Copy out again, unchanged, the listing below from the line that has "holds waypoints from" through the line that has "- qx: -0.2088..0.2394".

GIVEN MATERIAL Block Start

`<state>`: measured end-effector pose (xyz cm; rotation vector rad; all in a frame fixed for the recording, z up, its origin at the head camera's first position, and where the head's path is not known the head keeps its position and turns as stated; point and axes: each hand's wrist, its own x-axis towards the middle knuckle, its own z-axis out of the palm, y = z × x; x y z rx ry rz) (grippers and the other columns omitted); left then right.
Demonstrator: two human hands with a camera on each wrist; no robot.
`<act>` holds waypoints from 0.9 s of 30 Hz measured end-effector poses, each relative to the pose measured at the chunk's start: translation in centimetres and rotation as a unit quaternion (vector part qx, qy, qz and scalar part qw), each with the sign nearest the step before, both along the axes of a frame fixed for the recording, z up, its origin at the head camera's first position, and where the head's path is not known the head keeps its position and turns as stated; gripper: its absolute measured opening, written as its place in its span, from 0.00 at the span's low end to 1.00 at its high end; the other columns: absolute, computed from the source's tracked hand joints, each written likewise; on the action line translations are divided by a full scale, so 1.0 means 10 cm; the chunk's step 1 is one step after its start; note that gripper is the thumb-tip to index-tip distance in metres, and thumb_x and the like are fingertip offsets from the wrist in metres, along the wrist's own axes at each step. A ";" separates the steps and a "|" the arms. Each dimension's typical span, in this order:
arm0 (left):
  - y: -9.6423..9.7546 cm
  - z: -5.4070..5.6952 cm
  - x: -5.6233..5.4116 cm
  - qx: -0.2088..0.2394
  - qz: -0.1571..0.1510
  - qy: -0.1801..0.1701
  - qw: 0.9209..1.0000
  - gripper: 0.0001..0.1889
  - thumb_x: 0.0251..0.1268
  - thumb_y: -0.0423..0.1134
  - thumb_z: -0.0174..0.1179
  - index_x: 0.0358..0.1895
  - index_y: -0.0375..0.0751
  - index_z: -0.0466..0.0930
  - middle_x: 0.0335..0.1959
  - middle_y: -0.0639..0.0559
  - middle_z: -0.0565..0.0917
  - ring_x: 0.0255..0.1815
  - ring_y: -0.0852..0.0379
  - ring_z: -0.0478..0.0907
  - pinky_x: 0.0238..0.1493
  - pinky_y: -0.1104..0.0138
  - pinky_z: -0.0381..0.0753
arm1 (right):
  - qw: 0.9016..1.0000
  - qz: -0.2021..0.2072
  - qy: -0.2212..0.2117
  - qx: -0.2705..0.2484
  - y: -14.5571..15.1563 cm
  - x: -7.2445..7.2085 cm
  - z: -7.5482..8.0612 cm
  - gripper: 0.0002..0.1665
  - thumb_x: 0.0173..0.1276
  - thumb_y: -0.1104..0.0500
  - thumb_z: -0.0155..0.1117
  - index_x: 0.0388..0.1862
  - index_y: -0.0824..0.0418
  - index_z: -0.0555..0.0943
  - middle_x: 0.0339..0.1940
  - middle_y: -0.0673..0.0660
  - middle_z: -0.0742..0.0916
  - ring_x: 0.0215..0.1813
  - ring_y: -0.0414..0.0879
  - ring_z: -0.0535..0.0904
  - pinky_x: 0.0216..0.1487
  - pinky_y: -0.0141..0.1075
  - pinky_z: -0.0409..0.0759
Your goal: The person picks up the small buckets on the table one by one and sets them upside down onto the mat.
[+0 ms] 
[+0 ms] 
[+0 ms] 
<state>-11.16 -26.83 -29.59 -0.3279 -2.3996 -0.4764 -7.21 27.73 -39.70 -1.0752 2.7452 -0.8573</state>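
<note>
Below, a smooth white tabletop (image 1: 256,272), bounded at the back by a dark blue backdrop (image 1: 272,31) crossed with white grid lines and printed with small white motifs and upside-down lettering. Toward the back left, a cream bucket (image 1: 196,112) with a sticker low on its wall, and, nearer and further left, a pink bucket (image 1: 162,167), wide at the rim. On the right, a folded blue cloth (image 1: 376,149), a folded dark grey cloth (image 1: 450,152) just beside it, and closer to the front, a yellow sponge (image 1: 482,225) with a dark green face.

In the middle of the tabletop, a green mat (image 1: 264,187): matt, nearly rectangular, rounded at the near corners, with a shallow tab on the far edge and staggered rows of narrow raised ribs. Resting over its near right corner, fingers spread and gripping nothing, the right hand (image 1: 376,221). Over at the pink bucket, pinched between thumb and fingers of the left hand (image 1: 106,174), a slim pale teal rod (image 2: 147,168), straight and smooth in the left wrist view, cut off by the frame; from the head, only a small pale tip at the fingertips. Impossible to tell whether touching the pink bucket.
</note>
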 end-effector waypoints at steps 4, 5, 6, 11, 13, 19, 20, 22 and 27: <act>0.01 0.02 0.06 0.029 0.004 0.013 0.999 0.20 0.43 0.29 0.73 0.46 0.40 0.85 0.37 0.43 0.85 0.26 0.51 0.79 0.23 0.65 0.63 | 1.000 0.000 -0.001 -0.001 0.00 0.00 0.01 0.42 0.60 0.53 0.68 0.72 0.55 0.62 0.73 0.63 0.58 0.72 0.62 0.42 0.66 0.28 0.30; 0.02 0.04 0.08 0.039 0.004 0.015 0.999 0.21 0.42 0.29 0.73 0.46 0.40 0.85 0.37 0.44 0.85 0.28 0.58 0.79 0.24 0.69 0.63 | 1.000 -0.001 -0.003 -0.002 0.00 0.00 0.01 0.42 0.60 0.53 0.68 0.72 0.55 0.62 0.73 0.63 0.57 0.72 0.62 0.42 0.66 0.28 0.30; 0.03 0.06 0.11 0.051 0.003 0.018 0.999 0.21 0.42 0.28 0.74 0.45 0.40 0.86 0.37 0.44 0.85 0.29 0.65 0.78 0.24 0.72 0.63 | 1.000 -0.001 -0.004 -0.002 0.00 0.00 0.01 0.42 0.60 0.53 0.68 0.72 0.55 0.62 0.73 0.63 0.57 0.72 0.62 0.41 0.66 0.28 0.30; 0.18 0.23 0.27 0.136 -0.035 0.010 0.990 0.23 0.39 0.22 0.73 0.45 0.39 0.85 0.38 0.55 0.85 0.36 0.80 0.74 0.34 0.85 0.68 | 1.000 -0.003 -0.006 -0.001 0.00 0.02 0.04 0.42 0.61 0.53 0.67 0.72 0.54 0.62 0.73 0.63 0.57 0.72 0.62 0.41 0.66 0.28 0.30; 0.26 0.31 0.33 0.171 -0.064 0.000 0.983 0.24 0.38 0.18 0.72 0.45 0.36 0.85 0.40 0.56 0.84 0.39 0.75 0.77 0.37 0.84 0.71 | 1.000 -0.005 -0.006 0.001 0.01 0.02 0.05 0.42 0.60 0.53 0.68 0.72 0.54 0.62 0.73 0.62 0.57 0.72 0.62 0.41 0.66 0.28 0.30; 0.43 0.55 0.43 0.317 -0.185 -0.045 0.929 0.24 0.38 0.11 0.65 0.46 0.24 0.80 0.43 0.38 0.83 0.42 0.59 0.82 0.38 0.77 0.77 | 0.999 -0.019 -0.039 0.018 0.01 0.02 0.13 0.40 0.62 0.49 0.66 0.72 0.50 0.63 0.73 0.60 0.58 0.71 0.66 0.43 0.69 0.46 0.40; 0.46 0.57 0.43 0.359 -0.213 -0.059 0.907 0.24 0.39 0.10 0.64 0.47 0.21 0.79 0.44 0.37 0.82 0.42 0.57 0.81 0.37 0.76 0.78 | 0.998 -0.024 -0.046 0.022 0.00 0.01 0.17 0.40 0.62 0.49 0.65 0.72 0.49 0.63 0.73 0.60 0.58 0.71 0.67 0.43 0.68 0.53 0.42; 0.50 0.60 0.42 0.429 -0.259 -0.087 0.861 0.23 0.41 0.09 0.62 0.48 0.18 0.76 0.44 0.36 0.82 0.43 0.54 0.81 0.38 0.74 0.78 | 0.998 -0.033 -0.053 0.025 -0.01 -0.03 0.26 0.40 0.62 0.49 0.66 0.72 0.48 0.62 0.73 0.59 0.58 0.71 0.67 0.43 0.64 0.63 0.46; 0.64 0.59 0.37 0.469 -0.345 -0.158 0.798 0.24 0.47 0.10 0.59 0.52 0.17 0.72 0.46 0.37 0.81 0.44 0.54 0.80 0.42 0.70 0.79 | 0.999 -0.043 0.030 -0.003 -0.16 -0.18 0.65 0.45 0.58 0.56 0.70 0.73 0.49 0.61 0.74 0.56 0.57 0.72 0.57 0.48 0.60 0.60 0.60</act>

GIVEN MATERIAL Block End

▶ _ANSWER TO THIS PROBLEM_:
`<act>` holds waypoints from 0.9 s of 30 Hz measured end-effector poses, each relative to the pose measured at the chunk's start: translation in centimetres and rotation as a unit quaternion (vector part qx, qy, qz and scalar part qw), each with the sign nearest the step before, both along the axes of a frame fixed for the recording, z up, its origin at the head camera's first position, and where the head's path is not known the head keeps its position and turns as stated; gripper: its absolute measured opening, written as its place in its span, from 0.00 at the span's low end to 1.00 at its high end; the other columns: absolute, computed from the source's tracked hand joints, each written likewise; on the action line translations are divided by a full scale, so 1.0 means 10 cm; the chunk's step 1 is one step after its start; note that gripper is the thumb-tip to index-tip distance in metres, and thumb_x and the like are fingertip offsets from the wrist in metres, along the wrist's own axes at each step. A ";" separates the steps and a "|" the arms. Each dimension's typical span, in this order:
arm0 (left):
  - y: -9.6423..9.7546 cm
  - z: -5.4070..5.6952 cm
  - x: -5.6233..5.4116 cm
  - qx: -0.2088..0.2394

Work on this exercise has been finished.